What is expected: Copy the data. Keep every character as given.

Recorded information:
■ ■ ■ ■

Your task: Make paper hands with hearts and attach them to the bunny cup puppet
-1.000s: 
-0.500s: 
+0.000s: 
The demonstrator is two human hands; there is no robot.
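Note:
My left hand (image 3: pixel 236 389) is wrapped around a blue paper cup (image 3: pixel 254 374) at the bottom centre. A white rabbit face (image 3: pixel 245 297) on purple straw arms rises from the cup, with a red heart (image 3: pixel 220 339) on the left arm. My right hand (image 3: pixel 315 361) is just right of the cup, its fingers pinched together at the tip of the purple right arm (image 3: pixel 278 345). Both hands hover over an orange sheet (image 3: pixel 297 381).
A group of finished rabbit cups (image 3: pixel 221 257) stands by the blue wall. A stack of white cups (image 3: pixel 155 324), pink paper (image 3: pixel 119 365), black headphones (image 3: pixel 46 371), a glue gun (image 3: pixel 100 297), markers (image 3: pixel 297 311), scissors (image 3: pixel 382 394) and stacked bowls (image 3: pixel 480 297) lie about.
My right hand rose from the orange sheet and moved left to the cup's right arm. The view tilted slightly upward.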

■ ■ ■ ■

Result of the exercise:
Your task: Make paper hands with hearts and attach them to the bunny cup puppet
-1.000s: 
-0.500s: 
+0.000s: 
The demonstrator is two human hands; there is no robot.
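Note:
My left hand (image 3: pixel 236 389) is wrapped around a blue paper cup (image 3: pixel 254 374) at the bottom centre. A white rabbit face (image 3: pixel 245 297) on purple straw arms rises from the cup, with a red heart (image 3: pixel 220 339) on the left arm. My right hand (image 3: pixel 315 361) is just right of the cup, its fingers pinched together at the tip of the purple right arm (image 3: pixel 278 345). Both hands hover over an orange sheet (image 3: pixel 297 381).
A group of finished rabbit cups (image 3: pixel 221 257) stands by the blue wall. A stack of white cups (image 3: pixel 155 324), pink paper (image 3: pixel 119 365), black headphones (image 3: pixel 46 371), a glue gun (image 3: pixel 100 297), markers (image 3: pixel 297 311), scissors (image 3: pixel 382 394) and stacked bowls (image 3: pixel 480 297) lie about.
My right hand rose from the orange sheet and moved left to the cup's right arm. The view tilted slightly upward.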

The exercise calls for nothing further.